There is a caveat here: Some languages, like C# or Java have features (more correctly, the compiler and the VM that the programs run inside have features) that check whether any program is trying to muck about in another program's memory, and when this happens throw errors like IllegalAccessException (for example, keylogger.exe should not be able to read the Credit_card_number value from internet banking application.exe). Of course, this requires keeping track of what memory belongs to what program, which has some non-trivial performance and effort cost. Some "simpler" languages like C don't have it - this is why a lot of hacks like viruses are written in C. Nowadays you have to be clever about evading UAC, but back in the days of Windows 98 people could do all sorts of crazy things to your computer/OS by reading and writing to memory they weren't supposed to. Note that even in C# you still have the option of using normal, C-like pointers (which the languages calls unsafe and requires you to mark as such in the code) if you want - although CLR will probably contain your hack within itself, unless you find a security hole in the CLR that lets you tunnel out into the rest of the memory.

The second kind of hacking is exploiting a bug in an existing program. This is the category heartbleed belongs to. With this, the question is whether the programmer makes a mistake or not. Obviously if your language is something like Brainfuck or Perl that is very difficult to read, it is likely that you will make mistakes. If it is a language with many "gotcha"s like C++ (see "classic" if (i=1) vs. if (i==1) or the C obfuscation contest) then it may be difficult to catch mistakes. In this sense, designing for security is really just a trivial special case of designing to minimize programmer error.

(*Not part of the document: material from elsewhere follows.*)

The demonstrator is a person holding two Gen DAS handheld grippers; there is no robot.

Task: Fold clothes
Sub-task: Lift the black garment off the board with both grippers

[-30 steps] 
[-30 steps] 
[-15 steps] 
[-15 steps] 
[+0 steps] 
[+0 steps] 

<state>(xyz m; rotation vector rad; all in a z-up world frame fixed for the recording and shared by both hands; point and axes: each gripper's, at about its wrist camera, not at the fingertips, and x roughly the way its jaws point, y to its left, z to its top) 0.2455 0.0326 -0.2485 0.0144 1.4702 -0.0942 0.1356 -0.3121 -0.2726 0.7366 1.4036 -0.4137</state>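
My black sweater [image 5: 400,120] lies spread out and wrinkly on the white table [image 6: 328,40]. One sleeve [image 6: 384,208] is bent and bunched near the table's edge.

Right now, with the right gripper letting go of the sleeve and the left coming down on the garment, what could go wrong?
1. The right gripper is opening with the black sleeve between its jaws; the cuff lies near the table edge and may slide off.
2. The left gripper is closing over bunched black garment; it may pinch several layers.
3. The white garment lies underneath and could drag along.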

Note that the Heartbleed bug, whether deliberate sabotage or honest mistake, was a problem with the algorithm used (the author "forgot" to check the size) - so no compiler short of an AI as intelligent as a very smart human could possibly hope to detect it; although the resulting access violation conceivably could have been caught with some clever memory management.

In conclusion

There are two sorts of concerns with regard to hacking:

  1. A program has been programmed erroneously, and allows you to do things that you shouldn't. Eg. Gmail server lets everyone see your emails, instead of requiring them to enter the correct username and password first, because someone made an error when developing the server software. Includes bugs, vulnerabilities, etc.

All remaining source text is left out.